▶ _WHAT THE TASK REQUIRES_:
Produce a word-for-word copy of the data below.
####################
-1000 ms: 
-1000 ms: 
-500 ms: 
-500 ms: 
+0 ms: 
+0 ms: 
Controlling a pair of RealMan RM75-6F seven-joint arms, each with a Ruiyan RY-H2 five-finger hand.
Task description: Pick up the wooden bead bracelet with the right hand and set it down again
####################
▶ _RESULT_:
-1000 ms: 
-1000 ms: 
-500 ms: 
-500 ms: 
+0 ms: 
+0 ms: 
Controlling a pair of RealMan RM75-6F seven-joint arms, each with a Ruiyan RY-H2 five-finger hand.
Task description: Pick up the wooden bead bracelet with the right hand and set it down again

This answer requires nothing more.